The answer must consist of each line below that contains the word "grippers", copied in full.
Input data Start Marker
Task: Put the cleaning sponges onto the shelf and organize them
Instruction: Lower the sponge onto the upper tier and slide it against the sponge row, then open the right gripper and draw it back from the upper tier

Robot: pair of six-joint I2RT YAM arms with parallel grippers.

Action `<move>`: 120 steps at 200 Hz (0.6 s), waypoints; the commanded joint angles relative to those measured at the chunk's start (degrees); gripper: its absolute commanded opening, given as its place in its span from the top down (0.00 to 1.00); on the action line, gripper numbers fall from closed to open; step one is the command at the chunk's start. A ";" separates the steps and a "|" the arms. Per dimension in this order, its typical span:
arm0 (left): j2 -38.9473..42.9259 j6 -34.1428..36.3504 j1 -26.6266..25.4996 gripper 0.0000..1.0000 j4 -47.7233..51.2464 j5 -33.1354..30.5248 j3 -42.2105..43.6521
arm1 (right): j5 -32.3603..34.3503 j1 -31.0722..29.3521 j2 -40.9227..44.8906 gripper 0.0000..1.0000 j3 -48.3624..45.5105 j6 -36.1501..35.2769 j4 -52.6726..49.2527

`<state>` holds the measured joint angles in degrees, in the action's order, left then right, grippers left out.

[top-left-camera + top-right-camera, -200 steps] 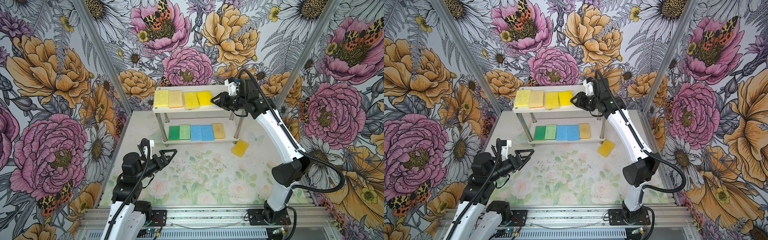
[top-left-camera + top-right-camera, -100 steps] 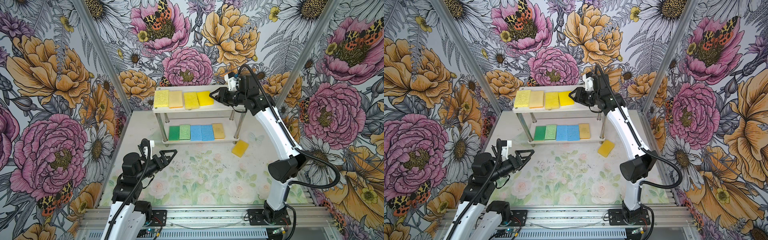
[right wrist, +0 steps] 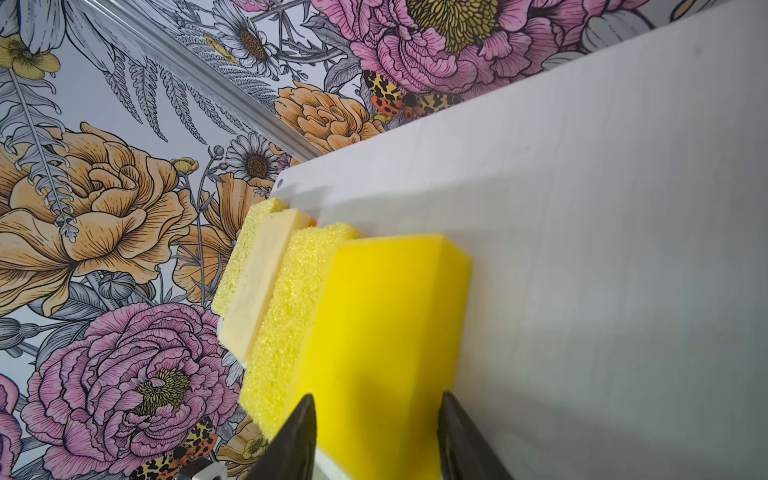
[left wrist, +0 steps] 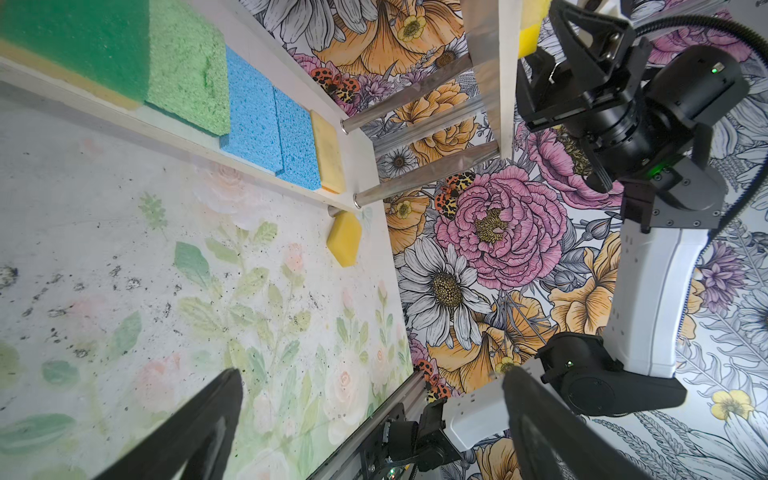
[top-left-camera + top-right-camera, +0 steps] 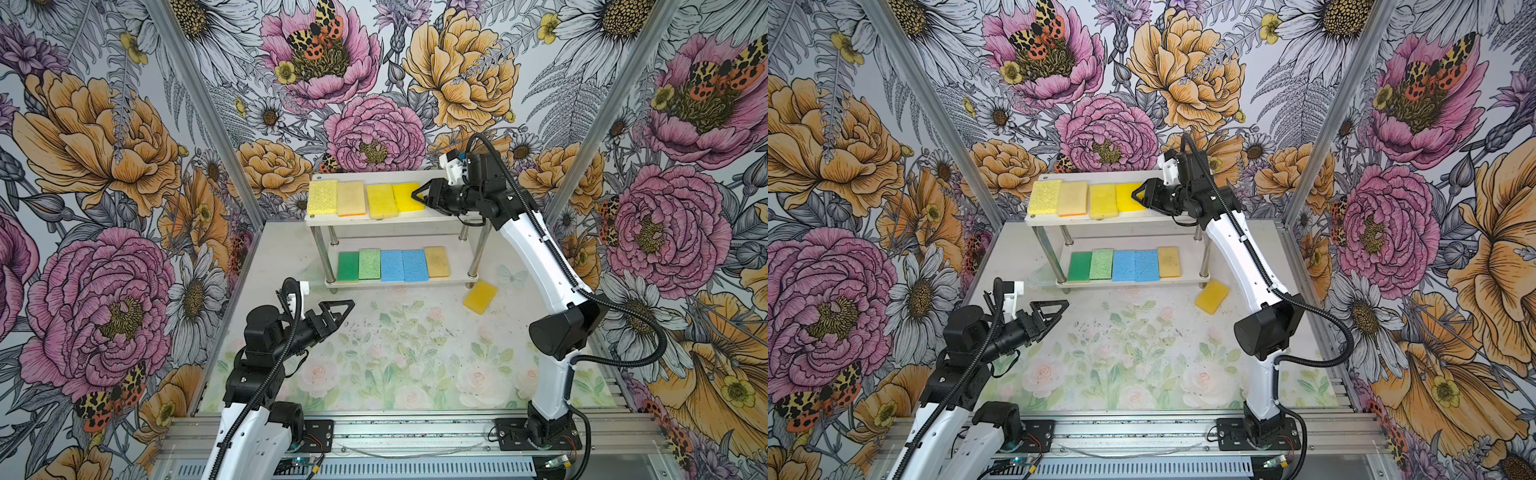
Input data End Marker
▸ **Response box**:
Robot: pair of six-joint I2RT YAM arms with parallel grippers.
`<state>` holds the measured joint angles in degrees, in the action's order, left then right, grippers left out.

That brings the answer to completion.